J'ai ainsi vécu seul, sans personne avec qui parler véritablement, jusqu'à une panne dans le désert du Sahara, il y a six ans. Quelque chose s'était cassé dans mon moteur, Et comme je n'avais avec moi ni mécanicien, ni passagers, je me préparai à essayer de réussir, tout seul, une réparation difficile. C'était pour moi une question de vie ou de mort. J'avais à peine de l'eau à boire pour huit jours.
Le premier soir je me suis donc endormi sur le sable à mille milles de toute terre habitée. J'étais bien plus isolé qu'un naufragé sur un rideau au milieu de l'océan. Alors vous imaginez ma surprise, au levé du jour, quand une drôle de petite voix m'a réveillé. Elle disait:
J'ai sauté sur mes pieds comme si j'avais été frappé par la foudre. J'ai bien frotté mes yeux. J'ai bien regardé. Et j'ai vu un petit bonhomme tout à fait extraordinaire qui me considérait gravement. Voilà le meilleur portrait que, plus tard, j'ai réussi à faire de lui. Mais mon dessin, bien sûr, est beaucoup moins ravissant que le modèle. Ce n'est pas de ma faute. J'avais été découragé dans ma carrière de peintre par les grandes personnes, à l'age de six ans, et je n'avais rien appris à dessiner, sauf les boas fermés et les boas ouverts.
Je regardai donc cette apparition avec des yeux tout ronds d'étonnement. N'oubliez pas que je me trouvais à mille milles de toute région habitée. Or mon petit bonhomme ne me semblait ni égaré, ni mort de fatigue, ni mort de faim, ni mort de soif, ni mort de peur. Il n'avait en rien l'apparence d'un enfant perdu au milieu du désert, à mille milles de toute région habitée. Quand je réussis enfin de parler, je lui dis:
-Mais qu'est-ce que tu fais là?
Et il me répéta alors, tout doucement, comme une chose très sérieuse:
Quand le mystère est trop impressionnant, on n'ose pas désobéir. Aussi absurde que cela me semblaît à mille milles de tous les endroits habités et en danger de mort, je sortis de ma poche une feuille de papier et un stylographe. Mais je me rappelai alors que j'avais surtout étudié la géographie, l'histoire, le calcul et la grammaire et je dis au petit bonhomme (avec un peu de mauvaise humeur) que je ne savais pas dessiner. Il me répondit:
Comme je n'avais jamais dessiné un mouton je refis, pour lui, un des deux seuls dessins dont j'étais capable. Celui du boa fermé. ET je fus stupéfait d'entendre le petit bonhomme me répondre:
-Non! Non! Je ne veux pas d'un éléphant dans un boa. Un boa c'est très dangereux, et un éléphant c'est très encombrant. Chez moi c'est tout petit. J'ai besoin d'un mouton. Dessine-moi un mouton.

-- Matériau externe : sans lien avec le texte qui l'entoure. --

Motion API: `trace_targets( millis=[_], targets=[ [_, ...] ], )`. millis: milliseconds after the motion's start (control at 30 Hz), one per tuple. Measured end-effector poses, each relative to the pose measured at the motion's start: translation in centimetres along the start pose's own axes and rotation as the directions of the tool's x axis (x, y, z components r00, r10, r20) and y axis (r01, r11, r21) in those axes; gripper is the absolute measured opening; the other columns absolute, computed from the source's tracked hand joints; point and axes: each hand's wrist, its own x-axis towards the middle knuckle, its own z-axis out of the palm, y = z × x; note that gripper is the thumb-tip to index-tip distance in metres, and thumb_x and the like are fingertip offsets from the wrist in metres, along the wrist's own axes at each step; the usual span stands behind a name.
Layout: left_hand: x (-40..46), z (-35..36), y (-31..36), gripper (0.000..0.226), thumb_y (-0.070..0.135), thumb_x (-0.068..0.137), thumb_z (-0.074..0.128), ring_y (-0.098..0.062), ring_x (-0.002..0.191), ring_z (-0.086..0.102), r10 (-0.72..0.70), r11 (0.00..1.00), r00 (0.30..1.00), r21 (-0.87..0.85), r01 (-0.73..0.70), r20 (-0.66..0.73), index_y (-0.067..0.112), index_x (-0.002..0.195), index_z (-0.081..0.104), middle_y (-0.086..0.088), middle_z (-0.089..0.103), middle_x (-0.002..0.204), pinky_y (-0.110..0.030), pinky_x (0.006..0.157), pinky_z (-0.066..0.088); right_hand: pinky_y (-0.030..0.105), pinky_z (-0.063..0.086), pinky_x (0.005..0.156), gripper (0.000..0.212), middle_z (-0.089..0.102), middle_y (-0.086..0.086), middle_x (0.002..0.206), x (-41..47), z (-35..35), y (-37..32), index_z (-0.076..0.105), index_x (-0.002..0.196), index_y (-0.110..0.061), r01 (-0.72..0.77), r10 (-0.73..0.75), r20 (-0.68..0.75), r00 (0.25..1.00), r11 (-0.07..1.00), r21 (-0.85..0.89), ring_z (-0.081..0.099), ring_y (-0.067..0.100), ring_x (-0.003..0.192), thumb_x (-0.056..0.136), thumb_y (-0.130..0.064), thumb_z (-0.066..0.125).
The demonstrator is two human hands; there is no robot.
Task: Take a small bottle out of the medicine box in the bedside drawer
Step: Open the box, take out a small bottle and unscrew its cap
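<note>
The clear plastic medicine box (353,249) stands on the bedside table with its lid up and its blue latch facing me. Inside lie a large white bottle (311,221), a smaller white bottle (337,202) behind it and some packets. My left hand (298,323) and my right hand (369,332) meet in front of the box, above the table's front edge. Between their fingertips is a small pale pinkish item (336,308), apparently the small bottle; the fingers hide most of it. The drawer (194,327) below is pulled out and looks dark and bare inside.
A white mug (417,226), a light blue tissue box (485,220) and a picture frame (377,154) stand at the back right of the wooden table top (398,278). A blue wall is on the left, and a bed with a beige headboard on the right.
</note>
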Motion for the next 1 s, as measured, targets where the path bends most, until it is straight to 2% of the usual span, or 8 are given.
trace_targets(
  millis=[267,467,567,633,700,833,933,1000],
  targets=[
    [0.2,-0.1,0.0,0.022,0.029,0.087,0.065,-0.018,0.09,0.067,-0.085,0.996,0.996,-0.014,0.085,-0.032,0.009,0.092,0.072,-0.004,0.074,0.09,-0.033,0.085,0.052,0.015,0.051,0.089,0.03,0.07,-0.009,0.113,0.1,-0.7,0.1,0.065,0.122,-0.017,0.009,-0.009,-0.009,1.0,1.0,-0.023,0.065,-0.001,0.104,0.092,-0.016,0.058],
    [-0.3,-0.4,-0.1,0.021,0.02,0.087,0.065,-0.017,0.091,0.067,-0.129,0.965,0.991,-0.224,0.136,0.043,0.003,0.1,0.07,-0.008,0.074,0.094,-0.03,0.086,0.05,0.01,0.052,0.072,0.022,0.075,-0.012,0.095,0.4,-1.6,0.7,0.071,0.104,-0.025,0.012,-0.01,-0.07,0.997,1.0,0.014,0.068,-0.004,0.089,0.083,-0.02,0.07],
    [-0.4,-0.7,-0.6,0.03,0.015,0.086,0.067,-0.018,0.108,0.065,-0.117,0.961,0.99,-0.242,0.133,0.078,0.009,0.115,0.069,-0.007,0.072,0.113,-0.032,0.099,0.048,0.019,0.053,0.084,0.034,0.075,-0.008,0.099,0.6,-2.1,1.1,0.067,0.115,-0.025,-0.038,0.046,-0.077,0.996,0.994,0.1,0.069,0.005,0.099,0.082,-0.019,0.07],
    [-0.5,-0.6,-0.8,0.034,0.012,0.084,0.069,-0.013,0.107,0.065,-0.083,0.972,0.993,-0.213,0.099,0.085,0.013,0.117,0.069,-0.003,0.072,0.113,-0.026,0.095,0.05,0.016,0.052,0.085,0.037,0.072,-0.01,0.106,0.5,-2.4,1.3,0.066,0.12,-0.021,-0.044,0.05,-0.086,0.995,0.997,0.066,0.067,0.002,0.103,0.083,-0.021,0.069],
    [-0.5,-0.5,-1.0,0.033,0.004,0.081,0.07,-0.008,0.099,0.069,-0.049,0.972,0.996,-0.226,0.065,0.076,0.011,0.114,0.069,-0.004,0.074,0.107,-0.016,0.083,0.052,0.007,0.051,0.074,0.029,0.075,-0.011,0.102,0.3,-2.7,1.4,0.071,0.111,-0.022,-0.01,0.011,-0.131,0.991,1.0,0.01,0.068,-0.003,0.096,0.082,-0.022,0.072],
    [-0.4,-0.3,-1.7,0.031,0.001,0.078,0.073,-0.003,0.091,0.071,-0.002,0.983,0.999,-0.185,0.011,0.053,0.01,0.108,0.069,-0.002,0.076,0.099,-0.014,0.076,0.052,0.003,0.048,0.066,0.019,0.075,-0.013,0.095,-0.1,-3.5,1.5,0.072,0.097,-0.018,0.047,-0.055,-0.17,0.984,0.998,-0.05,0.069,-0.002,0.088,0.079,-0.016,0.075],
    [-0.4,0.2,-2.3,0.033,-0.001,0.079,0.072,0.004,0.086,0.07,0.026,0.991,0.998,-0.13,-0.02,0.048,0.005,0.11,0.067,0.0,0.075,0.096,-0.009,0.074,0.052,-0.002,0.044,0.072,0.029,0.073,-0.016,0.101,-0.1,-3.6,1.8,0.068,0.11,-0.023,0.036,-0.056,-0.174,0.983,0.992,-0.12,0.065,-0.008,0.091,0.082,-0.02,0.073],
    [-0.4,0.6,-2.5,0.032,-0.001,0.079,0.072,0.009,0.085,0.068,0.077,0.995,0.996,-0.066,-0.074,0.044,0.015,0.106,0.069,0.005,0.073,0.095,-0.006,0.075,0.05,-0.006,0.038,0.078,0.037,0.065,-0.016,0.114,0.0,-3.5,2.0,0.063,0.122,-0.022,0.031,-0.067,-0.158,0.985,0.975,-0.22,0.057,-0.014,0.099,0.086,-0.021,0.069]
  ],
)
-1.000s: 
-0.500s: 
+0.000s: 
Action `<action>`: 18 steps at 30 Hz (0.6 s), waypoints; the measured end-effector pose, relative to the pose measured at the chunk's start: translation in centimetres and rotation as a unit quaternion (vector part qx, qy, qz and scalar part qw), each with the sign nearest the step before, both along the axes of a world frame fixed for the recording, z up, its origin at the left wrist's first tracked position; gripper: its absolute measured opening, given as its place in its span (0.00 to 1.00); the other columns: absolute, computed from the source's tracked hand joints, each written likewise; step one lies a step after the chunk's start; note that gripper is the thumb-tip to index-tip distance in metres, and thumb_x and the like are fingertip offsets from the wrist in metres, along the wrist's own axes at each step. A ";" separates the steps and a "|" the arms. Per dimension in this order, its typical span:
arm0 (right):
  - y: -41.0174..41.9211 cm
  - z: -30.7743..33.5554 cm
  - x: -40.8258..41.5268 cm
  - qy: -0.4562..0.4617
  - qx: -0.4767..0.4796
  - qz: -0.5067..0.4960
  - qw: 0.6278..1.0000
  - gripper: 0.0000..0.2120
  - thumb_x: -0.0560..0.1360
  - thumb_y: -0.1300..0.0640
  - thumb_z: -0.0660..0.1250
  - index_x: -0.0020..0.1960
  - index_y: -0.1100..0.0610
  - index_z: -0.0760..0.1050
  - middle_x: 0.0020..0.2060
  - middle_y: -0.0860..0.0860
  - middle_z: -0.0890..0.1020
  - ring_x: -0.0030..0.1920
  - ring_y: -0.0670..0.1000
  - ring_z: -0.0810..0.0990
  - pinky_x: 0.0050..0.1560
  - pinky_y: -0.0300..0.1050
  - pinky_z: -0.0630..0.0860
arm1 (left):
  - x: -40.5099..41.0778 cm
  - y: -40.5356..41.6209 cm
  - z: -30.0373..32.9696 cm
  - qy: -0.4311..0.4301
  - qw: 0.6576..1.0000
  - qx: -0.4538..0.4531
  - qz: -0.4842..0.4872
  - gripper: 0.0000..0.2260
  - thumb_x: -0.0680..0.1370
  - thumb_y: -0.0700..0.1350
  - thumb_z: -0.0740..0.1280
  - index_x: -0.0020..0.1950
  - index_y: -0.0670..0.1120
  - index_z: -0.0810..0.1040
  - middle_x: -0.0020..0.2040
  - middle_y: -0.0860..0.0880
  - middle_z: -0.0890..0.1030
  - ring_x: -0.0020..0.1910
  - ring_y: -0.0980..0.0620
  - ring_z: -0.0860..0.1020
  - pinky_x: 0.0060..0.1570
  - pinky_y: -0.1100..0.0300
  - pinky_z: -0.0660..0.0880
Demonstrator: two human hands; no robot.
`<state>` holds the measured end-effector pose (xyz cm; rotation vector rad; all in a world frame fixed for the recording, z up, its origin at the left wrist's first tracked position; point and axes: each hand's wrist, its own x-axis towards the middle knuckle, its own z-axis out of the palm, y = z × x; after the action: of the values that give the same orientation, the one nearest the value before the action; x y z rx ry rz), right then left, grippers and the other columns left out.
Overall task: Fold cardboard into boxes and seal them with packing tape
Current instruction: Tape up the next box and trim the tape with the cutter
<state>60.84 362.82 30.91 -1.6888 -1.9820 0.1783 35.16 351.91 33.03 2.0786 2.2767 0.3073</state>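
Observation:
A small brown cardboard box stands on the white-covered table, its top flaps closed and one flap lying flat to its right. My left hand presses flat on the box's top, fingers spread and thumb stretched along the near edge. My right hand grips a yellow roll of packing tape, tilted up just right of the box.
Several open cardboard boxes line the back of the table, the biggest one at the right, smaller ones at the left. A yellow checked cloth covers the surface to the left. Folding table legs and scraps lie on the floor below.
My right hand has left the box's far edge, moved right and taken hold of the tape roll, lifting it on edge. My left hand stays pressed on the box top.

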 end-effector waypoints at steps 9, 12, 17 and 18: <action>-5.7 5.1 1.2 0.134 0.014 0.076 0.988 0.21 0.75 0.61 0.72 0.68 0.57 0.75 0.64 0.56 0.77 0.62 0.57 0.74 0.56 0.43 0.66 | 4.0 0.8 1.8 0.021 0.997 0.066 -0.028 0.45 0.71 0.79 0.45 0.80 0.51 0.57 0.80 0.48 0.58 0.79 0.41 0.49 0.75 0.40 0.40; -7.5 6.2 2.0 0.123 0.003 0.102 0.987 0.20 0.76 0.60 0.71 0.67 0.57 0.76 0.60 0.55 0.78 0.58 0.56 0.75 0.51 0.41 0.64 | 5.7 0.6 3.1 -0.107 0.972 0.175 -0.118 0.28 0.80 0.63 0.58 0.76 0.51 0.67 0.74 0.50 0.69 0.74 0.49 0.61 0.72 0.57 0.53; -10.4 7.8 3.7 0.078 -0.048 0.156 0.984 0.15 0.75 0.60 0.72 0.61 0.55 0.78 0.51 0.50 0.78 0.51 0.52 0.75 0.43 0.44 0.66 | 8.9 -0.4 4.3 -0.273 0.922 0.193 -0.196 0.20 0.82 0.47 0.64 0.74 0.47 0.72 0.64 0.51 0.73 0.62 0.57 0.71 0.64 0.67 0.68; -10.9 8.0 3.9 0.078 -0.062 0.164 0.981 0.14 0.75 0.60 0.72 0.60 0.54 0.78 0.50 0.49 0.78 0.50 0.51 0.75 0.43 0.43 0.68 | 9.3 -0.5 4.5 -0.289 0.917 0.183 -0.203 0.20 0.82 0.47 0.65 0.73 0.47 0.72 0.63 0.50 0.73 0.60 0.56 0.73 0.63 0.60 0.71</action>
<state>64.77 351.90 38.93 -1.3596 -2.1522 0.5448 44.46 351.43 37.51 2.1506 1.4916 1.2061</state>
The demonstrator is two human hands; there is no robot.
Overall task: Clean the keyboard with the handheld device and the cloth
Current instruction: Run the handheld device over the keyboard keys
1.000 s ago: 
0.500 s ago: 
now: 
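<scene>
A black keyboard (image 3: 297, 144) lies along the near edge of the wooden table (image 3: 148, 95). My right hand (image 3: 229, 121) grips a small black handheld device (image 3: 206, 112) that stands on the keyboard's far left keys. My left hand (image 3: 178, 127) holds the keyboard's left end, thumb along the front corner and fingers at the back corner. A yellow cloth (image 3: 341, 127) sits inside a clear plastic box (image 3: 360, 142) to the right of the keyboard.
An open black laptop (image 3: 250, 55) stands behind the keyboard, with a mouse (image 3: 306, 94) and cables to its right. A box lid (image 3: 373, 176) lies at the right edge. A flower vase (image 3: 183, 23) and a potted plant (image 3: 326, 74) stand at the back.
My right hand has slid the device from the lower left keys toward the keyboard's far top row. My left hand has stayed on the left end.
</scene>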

-Non! Celui-là est déjà très malade. Fais-en un autre.
Je dessinai:
他专心地看着,随后又说:
“我不要,这只羊已经病得很重了。给我重新画一只。”
我又画了起来。
Mon ami sourit gentiment, avec indulgence:
-Tu vois bien... ce n'est pas un mouton, c'est un bélier. Il a des cornes...
Je refis donc encore mon dessin: Mais il fut refusé, comme les précédents:
我的这位朋友天真可爱地笑了,并且客气地拒绝道:“你看,你画的不是小羊,是头公羊,还有犄角呢。”
于是我又重新画了一张。
-Celui-là est trop vieux. Je veux un mouton qui vive longtemps.
Alors, faute de patience, comme j'avais hâte de commencer le démontage de mon moteur, je griffonnai ce dessin-ci.
Et je lançai:
-Ca c'est la caisse. le mouton que tu veux est dedans.
这副画同前几副一样又被拒绝了。
“这一只太老了。我想要一只能活得长的羊。”
我不耐烦了。因为我急于要检修发动机,于是就草草画了这张画,并且匆匆地对他说道:
“这是一只箱子,你要的羊就在里面。”
Mais je fus bien surpris de voir s'illuminer le visage de mon jeune juge: -C'est tout à fait comme ça que je le voulais! Crois-tu qu'il faille beaucoup d'herbe à ce mouton?
-Pourquoi?
-Parce que chez moi c'est tout petit...
-Ça suffira sûrement. Je t'ai donné un tout petit mouton.
Il pencha la tête vers le dessin:
-Pas si petit que ça... Tiens! Il s'est endormi...
ET c'est ainsi que je fis la connaissance du petit prince.